• What is being asked: Which lines have the string "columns"? Copy all of them from the entries below.

• Data extracts:
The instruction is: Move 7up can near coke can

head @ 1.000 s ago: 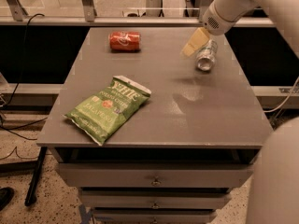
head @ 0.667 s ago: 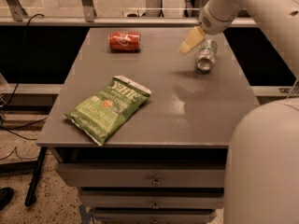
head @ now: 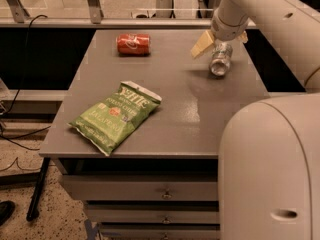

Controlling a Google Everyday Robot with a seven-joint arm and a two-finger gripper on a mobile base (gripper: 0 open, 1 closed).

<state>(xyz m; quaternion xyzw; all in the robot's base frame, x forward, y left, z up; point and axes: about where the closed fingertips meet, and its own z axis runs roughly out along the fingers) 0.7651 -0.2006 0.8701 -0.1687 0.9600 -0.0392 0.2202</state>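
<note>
The 7up can (head: 220,60), silvery with a shiny metal end facing me, lies on its side at the far right of the grey table (head: 170,114). My gripper (head: 223,42) hangs over the can's far end. Its cream fingers (head: 201,44) stand wide on either side of the can, open and not closed on it. The coke can (head: 133,44), red with white script, lies on its side at the far middle-left of the table, well apart from the 7up can.
A green chip bag (head: 116,116) lies flat at the front left of the table. My white arm and body (head: 270,169) fill the right side of the view. Drawers (head: 145,189) sit under the table's front edge, and a rail runs behind it.
The gripper has shifted slightly left and settled over the 7up can's far end. The arm now covers more of the right side. Both cans and the bag lie where they were.
</note>
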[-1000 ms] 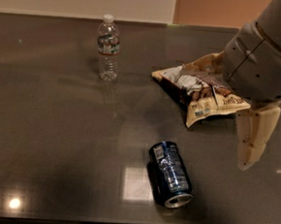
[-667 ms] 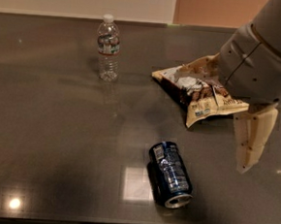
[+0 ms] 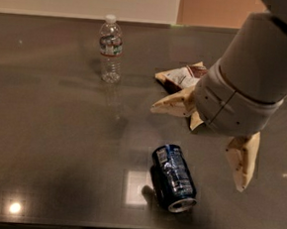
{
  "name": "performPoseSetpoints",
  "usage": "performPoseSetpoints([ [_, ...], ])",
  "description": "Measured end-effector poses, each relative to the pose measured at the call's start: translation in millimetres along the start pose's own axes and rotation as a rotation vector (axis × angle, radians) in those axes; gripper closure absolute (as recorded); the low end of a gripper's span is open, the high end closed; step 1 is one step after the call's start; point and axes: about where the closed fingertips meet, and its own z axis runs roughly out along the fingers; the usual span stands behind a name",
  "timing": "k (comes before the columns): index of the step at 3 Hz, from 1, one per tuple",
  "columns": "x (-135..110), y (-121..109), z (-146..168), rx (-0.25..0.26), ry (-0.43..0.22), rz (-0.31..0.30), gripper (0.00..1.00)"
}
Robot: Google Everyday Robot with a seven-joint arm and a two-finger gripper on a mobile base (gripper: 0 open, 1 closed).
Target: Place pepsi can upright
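Note:
The pepsi can [image 3: 173,177], dark blue with a silver end, lies on its side on the dark table [image 3: 56,144] near the front edge, its silver end toward the front. My gripper [image 3: 197,148] hangs just above and to the right of the can. It is open and empty, with one cream finger [image 3: 171,105] reaching left behind the can and the other [image 3: 243,159] pointing down to the can's right. The jaws do not touch the can.
A clear plastic water bottle [image 3: 110,48] with a white cap stands upright at the back left. A crumpled snack bag [image 3: 182,76] lies behind my arm, partly hidden by it. The table's front edge runs just below the can.
My arm and gripper have swung left and forward, toward the can, and now cover more of the snack bag. The can and the bottle have not moved.

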Motion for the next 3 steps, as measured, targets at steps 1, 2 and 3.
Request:
performPoseSetpoints([
  [1,-4,5,16,-0.039,0.006,-0.131,0.00],
  [2,-7,10,27,-0.077,0.005,-0.245,0.00],
  [3,-9,16,38,-0.107,0.005,-0.342,0.00],
])
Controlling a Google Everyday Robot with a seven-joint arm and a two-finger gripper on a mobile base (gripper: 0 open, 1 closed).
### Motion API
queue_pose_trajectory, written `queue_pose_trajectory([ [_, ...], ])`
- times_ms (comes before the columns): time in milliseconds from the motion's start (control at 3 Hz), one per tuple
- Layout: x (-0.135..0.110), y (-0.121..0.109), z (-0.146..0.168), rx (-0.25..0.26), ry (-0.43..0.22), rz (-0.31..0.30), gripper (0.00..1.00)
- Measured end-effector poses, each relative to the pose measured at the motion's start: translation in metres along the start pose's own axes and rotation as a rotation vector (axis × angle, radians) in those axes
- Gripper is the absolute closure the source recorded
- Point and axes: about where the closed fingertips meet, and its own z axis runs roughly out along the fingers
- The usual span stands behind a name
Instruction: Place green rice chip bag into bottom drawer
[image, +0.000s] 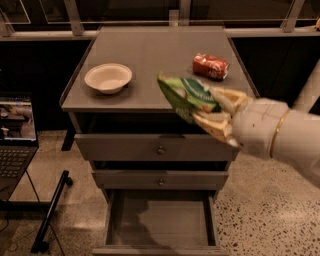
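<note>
A grey-brown cabinet stands on a speckled stone floor in dim, warm light. Behind it runs a pale rail with dark panes above. An open laptop glows at the left. The gripper, clasping the green rice chip bag, hangs before the cabinet's front right edge.

Dim warm light falls on the tool gripping the green rice chip bag above the shadowed bottom drawer.
</note>
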Motion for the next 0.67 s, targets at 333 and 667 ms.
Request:
queue_pose_trajectory([
  [333,0.0823,0.0253,-0.0096,0.034,0.133,0.100,1.00],
  [667,0.0823,0.0253,-0.0096,0.034,0.133,0.100,1.00],
])
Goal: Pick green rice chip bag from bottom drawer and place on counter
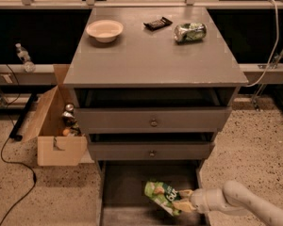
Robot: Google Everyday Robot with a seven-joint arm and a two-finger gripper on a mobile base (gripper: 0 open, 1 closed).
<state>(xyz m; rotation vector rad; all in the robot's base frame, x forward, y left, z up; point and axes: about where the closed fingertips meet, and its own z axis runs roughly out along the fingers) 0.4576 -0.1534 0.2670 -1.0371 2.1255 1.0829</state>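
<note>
1. The gripper [181, 199] is at the bottom of the frame, right of the middle, inside the open bottom drawer [127, 185].
2. Its two tan fingers [185, 192] are closed on the right end of the green rice chip bag [160, 195], one finger above the edge and one below.
3. The bag lies tilted in the right half of the drawer, with its left end higher in the picture and its white letters turned up.
4. I cannot tell if the bag touches the drawer floor or is a little above it.
5. The white arm [245, 205] comes in from the lower right corner of the frame.
6. The counter [155, 60] fills the upper middle, and the bag is well apart from it.
7. On the counter there are a pale bowl [104, 30] at the upper left, a small black object [158, 23] near the back edge, and a crushed can [190, 32] at the upper right.
8. The two drawers with knobs [153, 123] are partly pulled out.
9. A cardboard box [54, 135] stands on the floor at the left of the cabinet.
</note>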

• Result for this task:
  "timing": "k (comes before the columns): index of the step at 3 Hz, from 1, one per tuple",
  "columns": "x (-135..110), y (-121..109), z (-146..168), rx (-0.25..0.26), ry (-0.43..0.22), rz (-0.31..0.30), gripper (0.00..1.00)"
- times_ms (comes before the columns): time in milliseconds from the motion's start (control at 3 Hz), one per tuple

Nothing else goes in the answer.